COLLECTED MATERIAL:
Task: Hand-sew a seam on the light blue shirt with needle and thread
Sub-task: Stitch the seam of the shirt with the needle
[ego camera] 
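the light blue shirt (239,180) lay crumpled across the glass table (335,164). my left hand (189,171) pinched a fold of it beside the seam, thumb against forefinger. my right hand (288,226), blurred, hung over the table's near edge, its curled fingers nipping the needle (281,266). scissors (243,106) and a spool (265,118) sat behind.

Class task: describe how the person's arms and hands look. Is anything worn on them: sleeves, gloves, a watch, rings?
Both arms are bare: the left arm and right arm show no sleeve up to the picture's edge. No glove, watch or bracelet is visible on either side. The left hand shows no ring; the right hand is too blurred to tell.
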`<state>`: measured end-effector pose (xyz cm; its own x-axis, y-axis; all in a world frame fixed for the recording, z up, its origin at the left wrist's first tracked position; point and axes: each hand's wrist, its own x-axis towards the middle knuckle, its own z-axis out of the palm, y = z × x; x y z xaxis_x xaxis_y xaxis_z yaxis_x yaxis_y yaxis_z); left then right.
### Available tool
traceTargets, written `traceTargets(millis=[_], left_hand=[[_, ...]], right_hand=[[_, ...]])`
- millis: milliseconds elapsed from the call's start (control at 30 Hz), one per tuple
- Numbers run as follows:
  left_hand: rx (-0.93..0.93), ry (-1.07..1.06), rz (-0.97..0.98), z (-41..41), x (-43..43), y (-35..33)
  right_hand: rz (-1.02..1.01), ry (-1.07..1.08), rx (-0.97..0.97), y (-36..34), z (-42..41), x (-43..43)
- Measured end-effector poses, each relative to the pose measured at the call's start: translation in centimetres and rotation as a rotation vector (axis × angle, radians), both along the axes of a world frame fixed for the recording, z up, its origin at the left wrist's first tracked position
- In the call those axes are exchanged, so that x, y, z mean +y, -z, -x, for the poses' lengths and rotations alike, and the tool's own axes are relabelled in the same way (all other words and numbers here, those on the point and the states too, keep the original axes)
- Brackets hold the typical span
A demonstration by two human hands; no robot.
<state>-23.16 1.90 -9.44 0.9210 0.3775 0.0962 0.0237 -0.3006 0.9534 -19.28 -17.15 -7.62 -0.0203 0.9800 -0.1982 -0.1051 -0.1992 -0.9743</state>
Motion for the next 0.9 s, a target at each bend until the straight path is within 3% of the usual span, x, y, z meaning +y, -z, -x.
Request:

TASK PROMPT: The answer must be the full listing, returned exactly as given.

ANSWER:
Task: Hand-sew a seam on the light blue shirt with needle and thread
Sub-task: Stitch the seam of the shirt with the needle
[ego camera] 
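the light blue shirt (239,180) lay crumpled across the glass table (335,164). my left hand (189,171) pinched a fold of it beside the seam, thumb against forefinger. my right hand (288,226), blurred, hung over the table's near edge, its curled fingers nipping the needle (281,266). scissors (243,106) and a spool (265,118) sat behind.

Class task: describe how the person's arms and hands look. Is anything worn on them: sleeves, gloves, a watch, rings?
Both arms are bare: the left arm and right arm show no sleeve up to the picture's edge. No glove, watch or bracelet is visible on either side. The left hand shows no ring; the right hand is too blurred to tell.
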`<state>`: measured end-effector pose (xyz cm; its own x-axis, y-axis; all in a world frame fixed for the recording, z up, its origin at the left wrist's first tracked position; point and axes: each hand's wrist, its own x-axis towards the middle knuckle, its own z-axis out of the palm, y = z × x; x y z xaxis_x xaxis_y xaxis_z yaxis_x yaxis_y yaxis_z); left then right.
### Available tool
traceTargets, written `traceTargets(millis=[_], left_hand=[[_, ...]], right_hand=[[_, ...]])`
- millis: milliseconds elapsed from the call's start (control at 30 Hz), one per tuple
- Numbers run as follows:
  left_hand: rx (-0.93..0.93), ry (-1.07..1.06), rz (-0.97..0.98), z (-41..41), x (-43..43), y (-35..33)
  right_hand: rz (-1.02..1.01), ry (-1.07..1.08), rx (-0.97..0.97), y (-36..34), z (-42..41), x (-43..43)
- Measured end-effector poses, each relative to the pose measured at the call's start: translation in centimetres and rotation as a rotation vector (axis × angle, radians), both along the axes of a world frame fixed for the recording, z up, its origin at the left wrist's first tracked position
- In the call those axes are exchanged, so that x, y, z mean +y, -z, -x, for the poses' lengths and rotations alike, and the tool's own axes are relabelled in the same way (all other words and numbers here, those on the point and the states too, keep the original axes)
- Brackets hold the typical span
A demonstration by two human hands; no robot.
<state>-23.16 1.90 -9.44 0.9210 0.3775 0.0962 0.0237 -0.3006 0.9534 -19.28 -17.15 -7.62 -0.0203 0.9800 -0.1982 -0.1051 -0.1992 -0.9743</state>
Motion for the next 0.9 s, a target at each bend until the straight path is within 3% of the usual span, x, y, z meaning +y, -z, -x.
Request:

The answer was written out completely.